In fact, if you're talking about making them alphabetical, there's only one configuration that will meet that very stringent definition of order. You could have other definitions of order, like all the blue ones are here and all the red covers are here. Then there's a few—you can mix up the blues; you can mix up the reds—but you can't mix them together. So again, you have a definition of ordered/disordered as when you can have any of those configurations at all.

So clearly, an ordered configuration is one that's harder to achieve. It's more special; it differs from the random configuration that would arise in its own right if you weren't imposing any other restrictions. And so that's why we use those words.

But you're absolutely right; those words are of human origin, and they do require—yeah, it's partly improbability and rarity. And then the, well, the emotional component seems to come in in that it's not only rare and unlikely, but it also has some degree of functional significance.

I mean, the reason that you alphabetize your books is so that you can find them. And so it's a rare configuration that has functional utility. And that's not a bad definition of order. But the problem with that from a purely physical perspective is a definition that involves some subjective element of analysis.

So that's fine; it does. And this has bothered—but I should say this has bothered physicists for a very long time. That when you invoke the notion of entropy, unlike most other laws in physics, like, you know, Einstein's equations of general relativity or Newton's equations for the motion of objects, you can write down the symbols; everybody knows exactly what they mean, and you can simply apply them and start with a given configuration and figure out definitively what it will look like later.

Entropy, and thermodynamics, and statistical mechanics—which is the area of physics that we're talking about here—is of a different character. Because, for instance, the second law of thermodynamics that speaks about the increase of entropy going from order to disorder—you know, your books are nice and alphabetized, but you pull them out, you start to put them back, and you're going to lose the alphabetical order unless you're very careful about putting the books back in.

It's more likely that you get to this disordered state where they're no longer alphabetized in the future. But that's not a law; that's a statistical tendency. It is absolutely possible for systems to violate the second law of thermodynamics; it's just highly improbable.

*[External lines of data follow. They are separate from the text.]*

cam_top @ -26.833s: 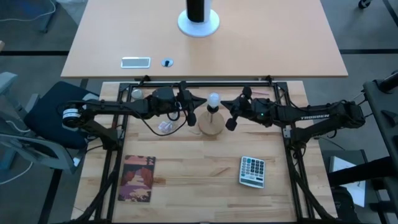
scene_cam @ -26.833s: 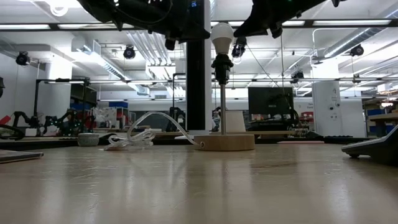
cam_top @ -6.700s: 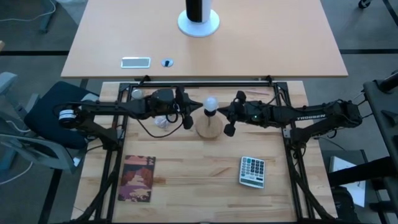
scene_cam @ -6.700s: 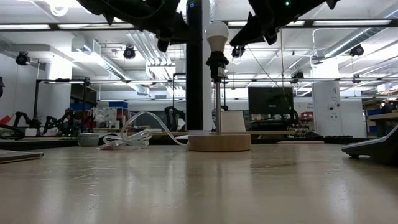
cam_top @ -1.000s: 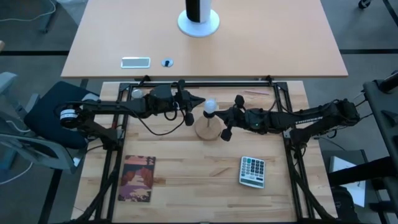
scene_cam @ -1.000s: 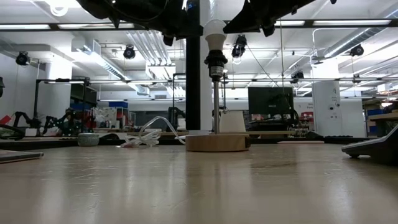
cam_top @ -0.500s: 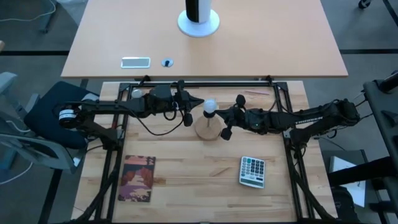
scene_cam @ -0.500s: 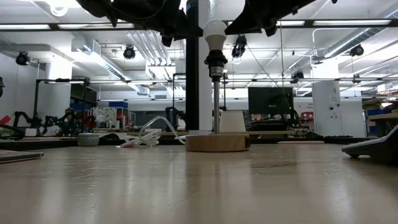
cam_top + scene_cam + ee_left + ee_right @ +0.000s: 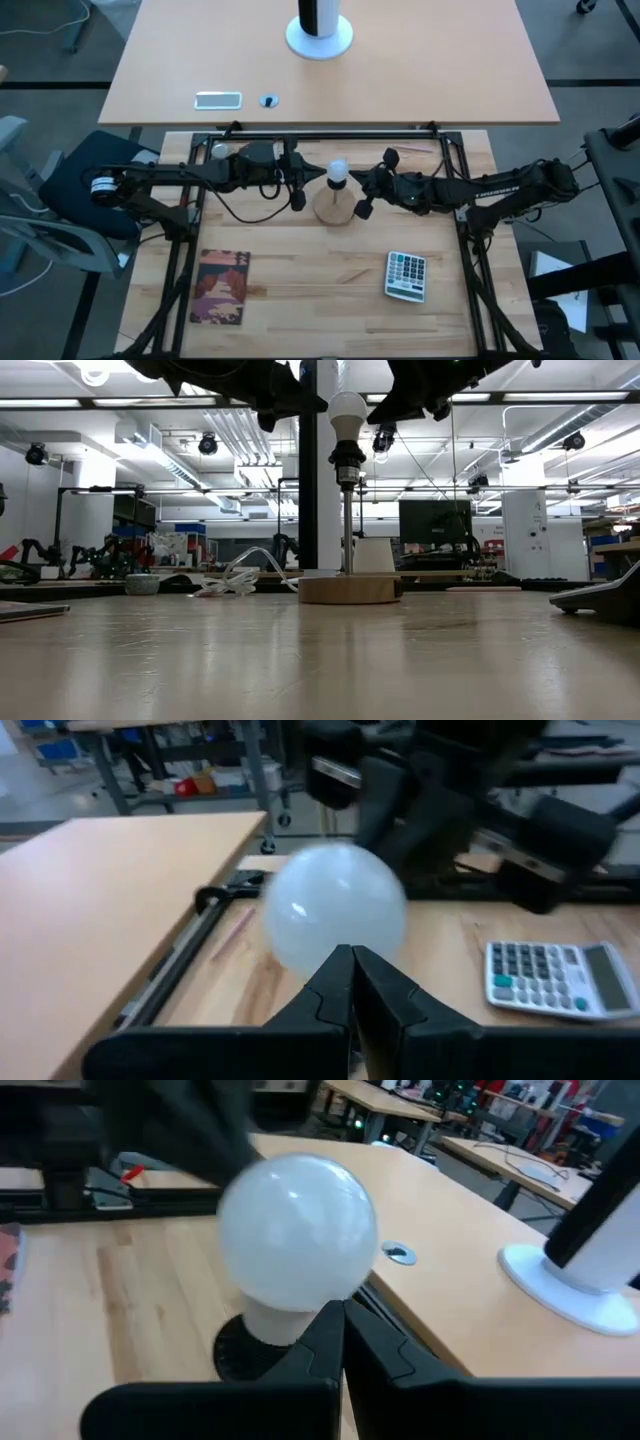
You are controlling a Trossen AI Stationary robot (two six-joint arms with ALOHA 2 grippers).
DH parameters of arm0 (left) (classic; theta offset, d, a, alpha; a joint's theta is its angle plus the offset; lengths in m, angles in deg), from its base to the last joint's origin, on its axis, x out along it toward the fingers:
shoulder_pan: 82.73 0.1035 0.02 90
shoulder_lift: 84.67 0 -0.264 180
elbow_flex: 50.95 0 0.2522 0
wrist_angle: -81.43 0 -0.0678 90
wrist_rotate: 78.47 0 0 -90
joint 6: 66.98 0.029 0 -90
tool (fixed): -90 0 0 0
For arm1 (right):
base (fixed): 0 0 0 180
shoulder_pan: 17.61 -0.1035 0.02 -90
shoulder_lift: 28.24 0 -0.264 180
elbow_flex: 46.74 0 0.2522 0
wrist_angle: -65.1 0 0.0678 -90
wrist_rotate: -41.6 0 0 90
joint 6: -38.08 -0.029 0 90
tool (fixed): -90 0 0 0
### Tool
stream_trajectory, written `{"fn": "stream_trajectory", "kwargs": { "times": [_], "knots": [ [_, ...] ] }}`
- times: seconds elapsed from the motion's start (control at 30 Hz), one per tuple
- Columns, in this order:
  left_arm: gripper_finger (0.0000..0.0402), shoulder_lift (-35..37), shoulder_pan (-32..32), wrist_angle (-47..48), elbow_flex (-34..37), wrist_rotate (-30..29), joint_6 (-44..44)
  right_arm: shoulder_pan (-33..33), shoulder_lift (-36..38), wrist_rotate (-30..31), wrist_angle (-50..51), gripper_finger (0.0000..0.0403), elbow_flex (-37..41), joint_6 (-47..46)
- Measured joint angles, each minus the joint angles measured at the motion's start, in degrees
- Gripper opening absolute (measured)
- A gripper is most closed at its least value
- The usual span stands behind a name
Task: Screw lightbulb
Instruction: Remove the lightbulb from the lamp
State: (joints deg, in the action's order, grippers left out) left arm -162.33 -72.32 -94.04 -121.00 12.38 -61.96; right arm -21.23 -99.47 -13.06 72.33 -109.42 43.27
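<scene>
sitting between left tool (image 9: pixel 312 171) and right tool (image 9: pixel 362 180), the lightbulb (image 9: pixel 338 171).

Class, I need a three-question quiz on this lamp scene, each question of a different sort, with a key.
1. True or false: the bulb sits in the socket atop the lamp.
2. Multiple choice: the calculator lies (A) on the left arm's side, (B) on the right arm's side, (C) on the far desk.
3. Fill in: both the left hand and the right hand are ____, one on each side of the bulb.

Key: 1 true; 2 B; 3 shut.
</scene>
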Motion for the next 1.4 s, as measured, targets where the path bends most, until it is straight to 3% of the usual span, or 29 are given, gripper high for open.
{"fn": "stream_trajectory", "kwargs": {
  "times": [0.3, 0.47, 0.6, 0.8, 0.97, 1.4],
  "knots": [
    [0.0, 0.8, -0.7, -2.2, 0.2, -2.0, 0.1, -0.3, 1.2, 0.5, 8.0, 0.0, 0.0, -3.1],
    [0.0, 0.8, -0.7, -4.9, 0.1, -10.9, 2.1, -1.3, 1.1, -5.2, 7.6, 0.0, 0.0, -4.1],
    [0.0, 0.2, -0.5, -4.8, 0.1, -17.9, 4.6, -2.5, 0.9, -6.3, 4.8, 0.0, 0.0, -3.4],
    [0.0, -2.8, -0.4, -5.2, 0.1, -16.0, 5.0, -1.8, 0.9, -5.2, -0.6, 0.0, 0.0, 0.7],
    [0.0, -3.7, -0.8, -5.1, 0.1, -11.8, 4.7, -0.5, 0.9, -3.7, -0.3, 0.0, 0.0, 0.7],
    [0.0, -1.7, -2.3, 0.9, 0.1, -9.4, 1.1, -0.3, 0.9, 2.6, 1.1, 0.0, 0.0, 1.9]
  ]
}}
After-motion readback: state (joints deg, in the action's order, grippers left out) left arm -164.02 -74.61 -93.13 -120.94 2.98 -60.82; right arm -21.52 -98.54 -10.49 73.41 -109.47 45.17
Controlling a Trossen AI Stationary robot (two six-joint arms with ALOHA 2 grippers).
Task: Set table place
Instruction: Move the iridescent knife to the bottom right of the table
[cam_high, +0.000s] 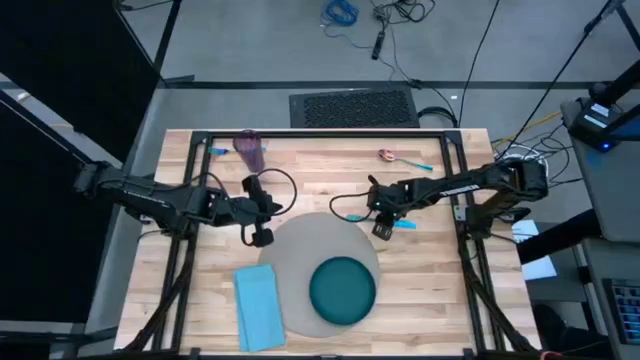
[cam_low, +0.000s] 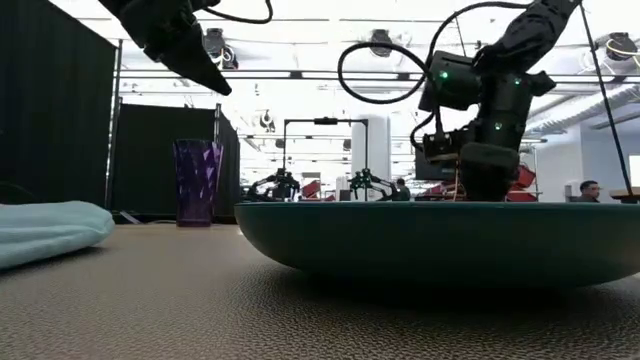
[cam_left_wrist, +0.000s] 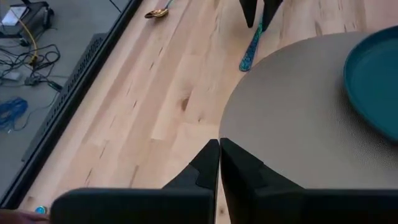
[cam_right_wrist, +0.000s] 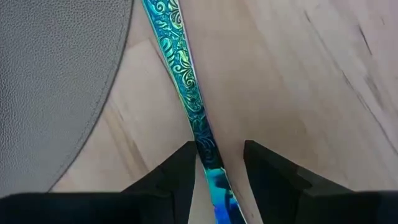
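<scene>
The round grey placemat (cam_high: 300, 250) lies on the light-wood table (cam_high: 440, 300), with a dark teal plate (cam_high: 342, 288) on its near right part. A patterned teal utensil (cam_high: 403, 223) lies flat on the wood just off the placemat's right rim. My right gripper (cam_high: 383, 230) is low over the utensil and open, one finger on each side of the handle (cam_right_wrist: 186, 81). My left gripper (cam_high: 262, 237) is shut and hangs in the air (cam_low: 205, 70) over the placemat's left rim (cam_left_wrist: 249, 124), holding nothing. My right gripper comes from above with its open fingers (cam_right_wrist: 180, 168) across the utensil's handle (cam_right_wrist: 202, 140), which runs between them. I cannot tell whether either finger touches it. The utensil lies flat on the table.
A light blue napkin (cam_high: 258, 305) lies left of the placemat near the front edge. A purple tumbler (cam_high: 250, 150) stands at the far left. A spoon with a teal handle (cam_high: 395, 157) lies at the far right. Bare wood spreads between these.
</scene>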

If I take a—I take a handful of sand and I drop it on the beach, most of the time, it's just going to splatter and move those sand particles all over the surface. But on occasion, is it possible that I drop that handful of sand and it lands in a beautiful sand castle? Statistically unlikely, probabilistically unlikely, but could it happen? Yes!

And if it did, that would be going from a disorder to an ordered state, violating the second law of thermodynamics. So that's why this law is of a different character than what we are used to in physics.